See results and takeaways.

The Indian National Congress, the main opposition, did better than expected. The party had been seen by many as irrevocably weakened after big losses in the previous two elections. The Congress and its allies increased their margin against Modi by tapping into issues like unemployment, social justice and the prime minister’s ties to India’s billionaires.

Context: Modi will be only the second Indian leader to start a third straight term, after Jawaharlal Nehru, the first prime minister. Modi called the third term “a historical feat in India’s history.”

Economy: As the election results became clearer, India’s stock markets plunged. By the end of trading yesterday, the markets were down 6 percent, nearly wiping out the year’s gains.


Since World War II, few countries have experienced the level of devastation that Ukraine has. But until now, the scale has been too vast to see more than a glimpse at a time.

My colleagues published the first comprehensive picture of the destruction. Using detailed analysis of years of satellite data, they created a record of each town, each street, each building that has been blown apart. In some places, like the city of Marinka, not a single resident is left. So many people have lost more than their homes. They’ve lost their communities, their histories.

“If I shut my eyes, I can see everything from my old life,” said Iryna Hrushkovksa, 34, who was born and raised in the city. “But if I open my eyes, it’s all gone.”

The scale of destruction: More buildings have been destroyed in Ukraine than if every building in Manhattan were to be leveled four times over.
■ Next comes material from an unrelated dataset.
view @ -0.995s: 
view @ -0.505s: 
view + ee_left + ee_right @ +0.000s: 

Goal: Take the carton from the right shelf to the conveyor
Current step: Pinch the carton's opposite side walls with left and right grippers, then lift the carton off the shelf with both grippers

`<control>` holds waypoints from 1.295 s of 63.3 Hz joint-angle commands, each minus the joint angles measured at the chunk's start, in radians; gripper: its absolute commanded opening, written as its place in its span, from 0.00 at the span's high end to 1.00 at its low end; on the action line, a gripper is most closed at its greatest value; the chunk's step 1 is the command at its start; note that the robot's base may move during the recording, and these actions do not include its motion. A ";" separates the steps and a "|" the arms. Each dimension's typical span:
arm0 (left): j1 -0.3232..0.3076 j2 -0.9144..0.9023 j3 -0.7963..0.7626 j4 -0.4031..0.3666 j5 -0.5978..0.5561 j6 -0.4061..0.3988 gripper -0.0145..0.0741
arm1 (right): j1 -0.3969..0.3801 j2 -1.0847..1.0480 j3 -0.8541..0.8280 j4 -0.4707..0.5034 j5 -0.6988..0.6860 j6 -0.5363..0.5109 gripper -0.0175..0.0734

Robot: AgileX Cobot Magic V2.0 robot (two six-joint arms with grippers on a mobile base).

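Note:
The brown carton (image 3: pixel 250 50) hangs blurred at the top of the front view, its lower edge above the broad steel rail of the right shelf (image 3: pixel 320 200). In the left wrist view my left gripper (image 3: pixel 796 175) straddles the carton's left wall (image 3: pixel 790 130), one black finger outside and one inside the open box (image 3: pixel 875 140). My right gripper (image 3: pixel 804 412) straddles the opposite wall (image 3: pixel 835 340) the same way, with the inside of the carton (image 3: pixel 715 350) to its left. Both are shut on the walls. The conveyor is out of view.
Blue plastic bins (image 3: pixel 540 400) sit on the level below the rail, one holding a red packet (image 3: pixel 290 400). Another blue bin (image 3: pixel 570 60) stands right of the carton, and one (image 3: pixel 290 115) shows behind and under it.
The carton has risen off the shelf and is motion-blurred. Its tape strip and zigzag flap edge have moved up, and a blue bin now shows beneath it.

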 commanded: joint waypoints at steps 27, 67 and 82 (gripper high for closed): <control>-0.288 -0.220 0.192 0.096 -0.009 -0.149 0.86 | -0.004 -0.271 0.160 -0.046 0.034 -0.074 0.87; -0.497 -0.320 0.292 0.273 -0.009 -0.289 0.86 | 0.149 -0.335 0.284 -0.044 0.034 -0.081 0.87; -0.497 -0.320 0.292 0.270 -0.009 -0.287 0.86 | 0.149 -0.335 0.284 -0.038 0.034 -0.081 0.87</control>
Parts of Ukraine look like Dresden or London after World War II, or Gaza after half a year of bombardment.

HIMARS: Ukraine used a U.S.-made rocket system to destroy missile launchers inside Russia, a Ukrainian official said. The strikes came just after the U.S. granted permission for Ukraine to do so.


Israeli airstrikes in Syria killed an Iranian general who was there as an adviser, the Iranian media said. He was believed to be the first Iranian killed by Israel since the two countries almost went to war in April, after Israel bombed Iran’s embassy compound in Syria.
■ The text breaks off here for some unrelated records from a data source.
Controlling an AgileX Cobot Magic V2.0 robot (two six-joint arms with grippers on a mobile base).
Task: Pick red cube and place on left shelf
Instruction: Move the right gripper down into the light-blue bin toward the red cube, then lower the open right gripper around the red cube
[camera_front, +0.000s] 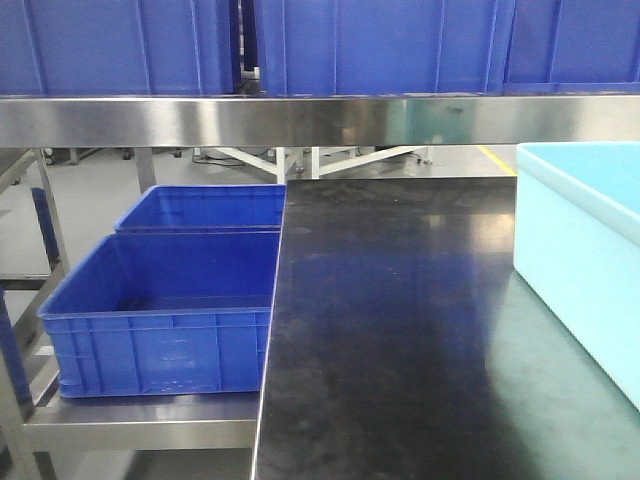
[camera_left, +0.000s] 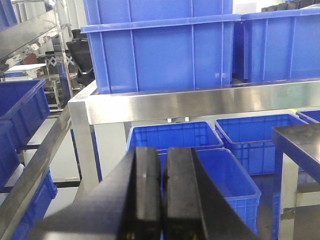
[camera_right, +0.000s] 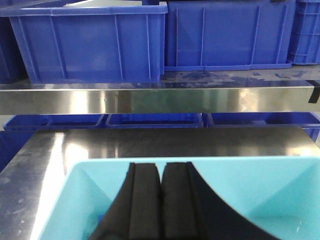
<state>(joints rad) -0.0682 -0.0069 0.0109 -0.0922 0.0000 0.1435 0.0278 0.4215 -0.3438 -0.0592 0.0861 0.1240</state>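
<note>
Finds the shelf (camera_front: 300, 120) just behind the table (camera_front: 400, 330), steel rail running along the table's far edge, with blue crates (camera_front: 380, 45) on the tier above and lower crates (camera_front: 165, 320) beside the table's left edge. Shows a pale bin (camera_front: 590, 250) on the table's right side. Has the left gripper (camera_left: 161, 200) off the table's left corner and the right gripper (camera_right: 160, 200) over the pale bin, both with pads pressed together and holding nothing.
</note>
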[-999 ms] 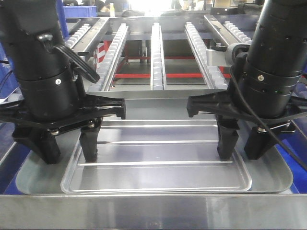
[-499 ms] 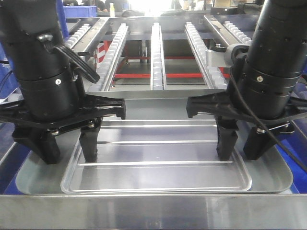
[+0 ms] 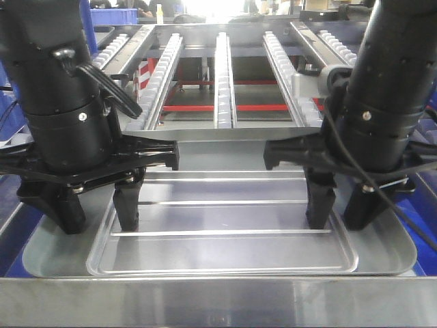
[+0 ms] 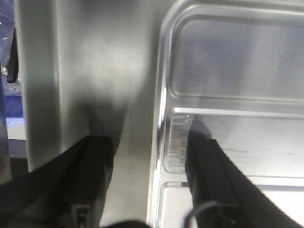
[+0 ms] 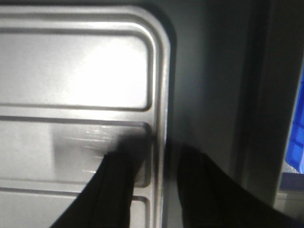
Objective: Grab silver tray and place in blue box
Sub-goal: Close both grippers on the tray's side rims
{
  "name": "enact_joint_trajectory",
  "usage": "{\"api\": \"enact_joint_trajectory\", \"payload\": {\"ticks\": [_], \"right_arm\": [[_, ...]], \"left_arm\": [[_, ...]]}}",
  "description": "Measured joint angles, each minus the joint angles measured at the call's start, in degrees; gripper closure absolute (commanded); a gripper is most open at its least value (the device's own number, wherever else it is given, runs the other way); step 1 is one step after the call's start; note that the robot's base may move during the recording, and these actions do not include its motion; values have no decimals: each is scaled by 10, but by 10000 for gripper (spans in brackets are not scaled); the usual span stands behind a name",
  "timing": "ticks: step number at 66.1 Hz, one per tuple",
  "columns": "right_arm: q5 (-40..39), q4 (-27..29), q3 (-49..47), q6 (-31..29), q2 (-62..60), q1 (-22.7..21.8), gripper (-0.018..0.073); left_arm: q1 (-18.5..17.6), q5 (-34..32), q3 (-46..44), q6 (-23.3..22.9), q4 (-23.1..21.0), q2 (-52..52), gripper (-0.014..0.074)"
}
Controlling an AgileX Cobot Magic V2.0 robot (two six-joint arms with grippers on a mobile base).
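The right gripper point(image 3: 336, 225) is edging inward over the silver tray point(image 3: 225, 254), which is lying flat by the workbench's point(image 3: 218, 301) near edge, while the left gripper point(image 3: 100, 227) is staying put, both claws spread open astride the tray's end rims, so they are probably lining up to pinch.

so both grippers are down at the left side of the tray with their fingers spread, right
Not quite. Only the left gripper is at the left side of the tray; the right gripper is at its right side. Both do have their fingers spread, as the front-facing view shows.
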Motion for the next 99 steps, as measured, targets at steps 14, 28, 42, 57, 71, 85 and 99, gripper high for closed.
{"api": "enact_joint_trajectory", "payload": {"ticks": [14,28,42,57,71,85,99], "right_arm": [[0,0,-1,0,1,0,195],[0,0,-1,0,1,0,195],[0,0,-1,0,1,0,209],[2,1,-1,0,1,0,510],[2,1,-1,0,1,0,502],[3,2,-1,0,1,0,502],[27,10,-14,6,-7,0,498]], "left_arm": [[0,1,0,0,0,0,335],[0,1,0,0,0,0,335],[0,1,0,0,0,0,407],[0,7,0,0,0,0,597],[0,7,0,0,-1,0,607],[0,7,0,0,-1,0,606],[0,34,-16,0,-8,0,607]]}}
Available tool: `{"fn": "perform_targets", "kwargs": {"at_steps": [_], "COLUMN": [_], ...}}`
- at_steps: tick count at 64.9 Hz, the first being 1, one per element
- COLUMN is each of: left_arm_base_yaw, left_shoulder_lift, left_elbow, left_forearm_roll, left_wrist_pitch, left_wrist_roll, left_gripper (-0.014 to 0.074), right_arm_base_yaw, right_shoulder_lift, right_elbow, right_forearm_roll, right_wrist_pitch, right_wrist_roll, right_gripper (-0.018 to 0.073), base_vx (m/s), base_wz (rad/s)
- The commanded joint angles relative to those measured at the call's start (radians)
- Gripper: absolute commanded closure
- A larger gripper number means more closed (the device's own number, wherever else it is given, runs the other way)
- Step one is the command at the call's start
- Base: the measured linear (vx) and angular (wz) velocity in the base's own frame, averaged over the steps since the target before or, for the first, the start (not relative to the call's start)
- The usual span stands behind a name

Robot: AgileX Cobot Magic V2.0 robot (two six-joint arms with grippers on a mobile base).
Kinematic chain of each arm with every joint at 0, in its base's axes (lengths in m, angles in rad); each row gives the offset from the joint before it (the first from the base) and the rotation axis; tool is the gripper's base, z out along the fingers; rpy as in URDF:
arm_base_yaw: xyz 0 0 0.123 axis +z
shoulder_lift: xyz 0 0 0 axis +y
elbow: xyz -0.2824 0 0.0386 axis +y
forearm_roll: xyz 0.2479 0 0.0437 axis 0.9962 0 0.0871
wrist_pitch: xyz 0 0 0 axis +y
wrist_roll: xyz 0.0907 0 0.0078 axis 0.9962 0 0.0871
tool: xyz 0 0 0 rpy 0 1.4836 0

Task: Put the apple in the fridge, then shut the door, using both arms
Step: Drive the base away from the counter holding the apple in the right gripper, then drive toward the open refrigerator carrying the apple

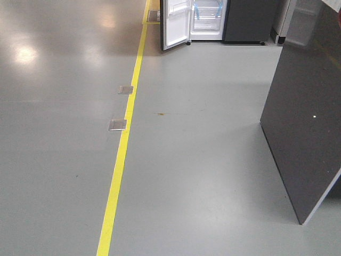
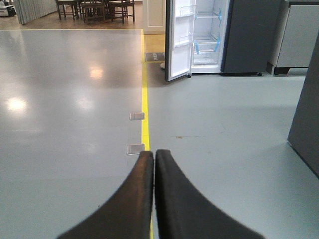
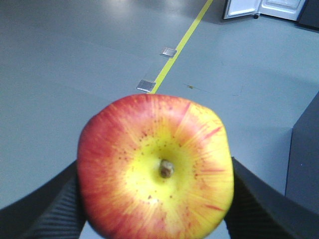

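A red apple (image 3: 157,167) with yellow streaks fills the right wrist view, stem end toward the camera. My right gripper (image 3: 157,201) is shut on it, one dark finger pressed against each side. My left gripper (image 2: 153,155) is shut and holds nothing, its fingertips touching above the floor. The fridge (image 1: 208,18) stands far ahead across the floor, showing its white interior (image 2: 207,35) with shelves and blue tape. Its door (image 1: 176,24) hangs open on the left, with clear bins on its white inner side (image 2: 180,40). Both grippers are well short of the fridge.
A yellow floor line (image 1: 125,144) runs toward the fridge, with two metal floor plates (image 1: 118,125) beside it. A tall dark grey panel (image 1: 303,122) stands close on the right. A grey cabinet (image 2: 299,35) sits right of the fridge. Chairs and tables (image 2: 94,7) are far back left.
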Motion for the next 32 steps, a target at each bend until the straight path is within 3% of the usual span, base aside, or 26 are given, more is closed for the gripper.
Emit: {"fn": "perform_targets", "kwargs": {"at_steps": [1, 32], "left_arm_base_yaw": [0.001, 0.001], "left_shoulder_lift": [-0.017, -0.017], "left_elbow": [0.028, 0.028], "left_forearm_roll": [-0.001, -0.001], "left_wrist_pitch": [-0.071, -0.071], "left_wrist_roll": [-0.007, -0.007], "left_gripper": [0.0603, 0.0603], "right_arm_base_yaw": [-0.003, -0.003], "right_shoulder_lift": [-0.013, -0.013], "right_elbow": [-0.028, -0.028], "right_forearm_roll": [0.034, 0.034], "right_wrist_pitch": [-0.066, -0.066], "right_wrist_roll": [-0.007, -0.007], "right_gripper": [0.0568, 0.0568], "base_vx": [0.19, 0.21], "base_wz": [0.01, 0.01]}}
Iran is currently enmeshed in a leadership crisis stemming from the death of its president last month. A new wave of attacks on Israel seems unlikely. The Iranian was identified as Gen. Saeed Abyar, a member of the Quds Force, a branch of the Revolutionary Guards.

Gaza: Some Gazans are urging Hamas to accept a cease-fire plan proposed by President Biden, but remain skeptical that the U.S. would truly bring an end to the war. In an interview with Time magazine, Biden suggested that Prime Minister Benjamin Netanyahu of Israel was prolonging the war to stay in power.
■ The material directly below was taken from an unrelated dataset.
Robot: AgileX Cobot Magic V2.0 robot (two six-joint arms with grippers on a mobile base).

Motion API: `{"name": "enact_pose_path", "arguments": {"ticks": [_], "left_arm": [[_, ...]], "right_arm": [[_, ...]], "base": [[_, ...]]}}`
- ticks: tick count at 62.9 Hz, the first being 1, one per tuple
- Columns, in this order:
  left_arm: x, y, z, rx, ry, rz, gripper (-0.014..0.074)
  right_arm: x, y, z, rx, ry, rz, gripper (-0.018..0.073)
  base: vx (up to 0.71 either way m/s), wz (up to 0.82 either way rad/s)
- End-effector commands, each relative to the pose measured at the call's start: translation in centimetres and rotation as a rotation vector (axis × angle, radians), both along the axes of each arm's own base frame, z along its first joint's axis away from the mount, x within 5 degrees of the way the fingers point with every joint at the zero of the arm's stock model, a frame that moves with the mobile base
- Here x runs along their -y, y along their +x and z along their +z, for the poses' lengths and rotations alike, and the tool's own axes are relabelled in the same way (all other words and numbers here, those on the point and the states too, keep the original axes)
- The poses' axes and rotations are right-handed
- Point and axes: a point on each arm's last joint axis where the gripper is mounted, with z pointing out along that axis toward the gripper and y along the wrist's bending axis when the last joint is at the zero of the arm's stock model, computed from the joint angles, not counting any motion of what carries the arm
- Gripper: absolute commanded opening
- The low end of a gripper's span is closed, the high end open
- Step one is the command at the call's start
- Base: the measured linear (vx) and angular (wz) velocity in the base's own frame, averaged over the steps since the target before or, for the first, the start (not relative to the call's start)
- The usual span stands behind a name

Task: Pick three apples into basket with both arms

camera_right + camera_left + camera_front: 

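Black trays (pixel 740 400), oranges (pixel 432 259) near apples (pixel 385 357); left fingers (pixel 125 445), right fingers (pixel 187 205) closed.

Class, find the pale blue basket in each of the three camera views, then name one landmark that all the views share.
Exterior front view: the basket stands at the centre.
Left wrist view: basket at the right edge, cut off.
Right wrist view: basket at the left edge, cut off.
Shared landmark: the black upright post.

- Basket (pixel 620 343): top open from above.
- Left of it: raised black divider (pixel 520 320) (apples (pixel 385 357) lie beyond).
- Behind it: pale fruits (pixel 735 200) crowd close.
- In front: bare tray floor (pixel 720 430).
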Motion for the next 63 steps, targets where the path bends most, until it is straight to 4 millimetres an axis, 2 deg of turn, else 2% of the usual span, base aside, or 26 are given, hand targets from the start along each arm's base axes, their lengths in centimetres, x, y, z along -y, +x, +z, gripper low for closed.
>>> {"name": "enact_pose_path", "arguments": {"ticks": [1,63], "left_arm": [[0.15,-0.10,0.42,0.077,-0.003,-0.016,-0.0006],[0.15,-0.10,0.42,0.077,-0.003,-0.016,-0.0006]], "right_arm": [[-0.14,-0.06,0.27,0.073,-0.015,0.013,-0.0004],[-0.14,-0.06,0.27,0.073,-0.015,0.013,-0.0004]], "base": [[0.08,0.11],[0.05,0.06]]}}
Benjamin Bolger has spent his life amassing academic degrees. He has 14 advanced degrees, including a few that took many years to complete, such as a doctorate from the Harvard Graduate School of Design.

The reason for his university quest is simple: “I love learning,” he told our reporter.

The Transfer DealSheet: A weekly guide to transfers across Europe this summer.

Moving on: The driver Esteban Ocon will leave the Alpine team at the end of the Formula 1 season.

French Open: Novak Djokovic withdrew because of an injury, and Coco Gauff, Iga Swiatek and Carlos Alcaraz all won.

China’s internet is vanishing in chunks. Posts are being removed and censored.

As of 2023, there were 3.9 million sites, down from 5.3 million in 2017, the country’s internet regulator found. A recent post on WeChat reported that nearly all information shared on China’s internet — news portals, blogs, forums, social media sites — between 1995 and 2005 was no longer available.

While archiving a website anywhere is costly and difficult, internet publishers in China are under intense pressure to censor under Xi Jinping’s leadership, Li Yuan writes in the column The New New World.

Internet companies have more incentive to overcensor and to let older content disappear by not archiving.

Two weeks ago, Nanfu Wang, a documentary filmmaker, searched her name on the film review site Douban and found nothing. “Some of the films I directed had been deleted and banned on the Chinese internet,” she said. “But this time, I feel that I, as a part of history, have been erased.”